[Exercise aim]
All that should come back is the lines of the data below from the one containing "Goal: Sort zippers" to the one containing "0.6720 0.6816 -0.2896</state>", inclusive, exactly as they stand.

[Data supplied]
================================

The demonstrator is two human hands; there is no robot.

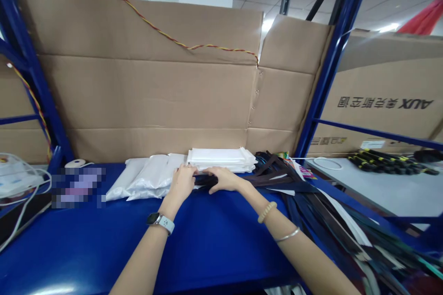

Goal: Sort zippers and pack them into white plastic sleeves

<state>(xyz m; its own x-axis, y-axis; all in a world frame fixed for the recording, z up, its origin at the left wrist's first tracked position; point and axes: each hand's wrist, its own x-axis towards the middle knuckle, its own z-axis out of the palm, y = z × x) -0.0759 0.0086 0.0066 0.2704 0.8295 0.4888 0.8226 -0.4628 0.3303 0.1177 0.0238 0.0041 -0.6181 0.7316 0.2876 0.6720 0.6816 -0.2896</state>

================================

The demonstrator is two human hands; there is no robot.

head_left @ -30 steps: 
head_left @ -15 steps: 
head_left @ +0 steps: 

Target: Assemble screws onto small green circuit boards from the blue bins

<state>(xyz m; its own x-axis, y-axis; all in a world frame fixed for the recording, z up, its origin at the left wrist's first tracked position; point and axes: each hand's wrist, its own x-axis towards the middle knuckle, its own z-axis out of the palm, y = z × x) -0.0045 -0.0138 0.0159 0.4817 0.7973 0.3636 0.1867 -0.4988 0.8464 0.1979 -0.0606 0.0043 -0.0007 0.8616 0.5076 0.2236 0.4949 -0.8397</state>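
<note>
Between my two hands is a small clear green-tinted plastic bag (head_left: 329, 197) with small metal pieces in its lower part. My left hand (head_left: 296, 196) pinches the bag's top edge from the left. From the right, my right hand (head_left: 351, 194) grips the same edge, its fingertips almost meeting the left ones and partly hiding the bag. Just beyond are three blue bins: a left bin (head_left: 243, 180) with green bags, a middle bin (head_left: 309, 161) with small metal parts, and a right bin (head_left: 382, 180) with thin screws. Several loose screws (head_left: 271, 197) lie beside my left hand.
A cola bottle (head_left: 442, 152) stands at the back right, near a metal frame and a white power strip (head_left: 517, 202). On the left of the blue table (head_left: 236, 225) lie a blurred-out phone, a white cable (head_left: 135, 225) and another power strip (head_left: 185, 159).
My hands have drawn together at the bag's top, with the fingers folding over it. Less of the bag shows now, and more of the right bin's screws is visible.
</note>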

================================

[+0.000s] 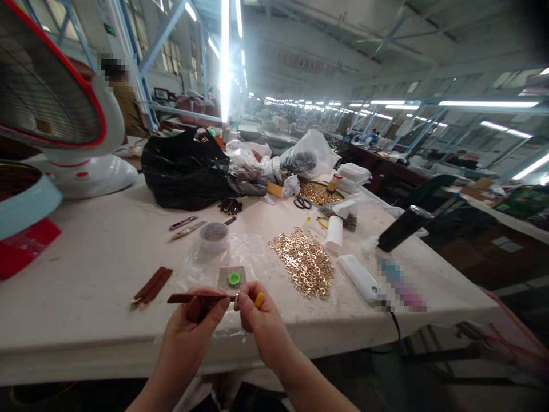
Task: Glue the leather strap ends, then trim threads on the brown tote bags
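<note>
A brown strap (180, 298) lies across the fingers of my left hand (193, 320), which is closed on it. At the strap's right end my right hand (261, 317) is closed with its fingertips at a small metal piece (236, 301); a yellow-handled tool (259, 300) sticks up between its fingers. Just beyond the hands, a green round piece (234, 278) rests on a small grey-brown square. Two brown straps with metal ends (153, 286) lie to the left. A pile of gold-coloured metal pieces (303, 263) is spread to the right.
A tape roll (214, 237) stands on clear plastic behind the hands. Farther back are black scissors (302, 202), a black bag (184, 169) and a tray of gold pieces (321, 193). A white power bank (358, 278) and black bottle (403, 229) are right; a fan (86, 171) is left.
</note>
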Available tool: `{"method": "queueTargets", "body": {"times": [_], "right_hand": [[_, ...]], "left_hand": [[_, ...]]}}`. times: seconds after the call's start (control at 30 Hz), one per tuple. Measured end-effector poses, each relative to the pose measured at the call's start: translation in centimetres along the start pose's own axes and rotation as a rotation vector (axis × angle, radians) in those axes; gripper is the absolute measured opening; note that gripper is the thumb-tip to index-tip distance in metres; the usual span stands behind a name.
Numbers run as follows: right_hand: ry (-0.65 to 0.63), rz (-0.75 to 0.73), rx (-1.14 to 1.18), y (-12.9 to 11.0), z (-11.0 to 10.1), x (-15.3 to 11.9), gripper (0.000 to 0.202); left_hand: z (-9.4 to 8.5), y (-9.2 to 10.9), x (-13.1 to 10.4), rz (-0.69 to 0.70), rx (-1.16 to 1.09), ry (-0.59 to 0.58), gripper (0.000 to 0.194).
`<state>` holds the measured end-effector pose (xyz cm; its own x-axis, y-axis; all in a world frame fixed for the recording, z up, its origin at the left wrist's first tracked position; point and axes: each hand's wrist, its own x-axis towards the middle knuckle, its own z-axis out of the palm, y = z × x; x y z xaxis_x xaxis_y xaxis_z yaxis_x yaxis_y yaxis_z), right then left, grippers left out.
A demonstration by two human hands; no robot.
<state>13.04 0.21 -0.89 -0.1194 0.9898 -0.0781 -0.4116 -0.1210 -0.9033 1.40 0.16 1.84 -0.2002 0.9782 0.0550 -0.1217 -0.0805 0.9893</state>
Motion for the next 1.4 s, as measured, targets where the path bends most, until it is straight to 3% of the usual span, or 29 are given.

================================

[Task answer]
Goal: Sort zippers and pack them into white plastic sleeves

<state>(xyz m; its own x-axis, y-axis; all in a world frame fixed for the recording, z up, its origin at the left wrist's first tracked position; point and axes: each hand's wrist, its own x-axis towards the middle knuckle, its own z-axis out of the palm, y = z × x) -0.0759 0.0086 0.0066 0.2704 0.8295 0.4888 0.8226 -0.4628 0.3303 0.1177 0.0238 0.0041 -0.6181 0.7316 0.2876 0.6720 0.6816 -0.2896</state>

Nothing else is needed, and the exercise is over.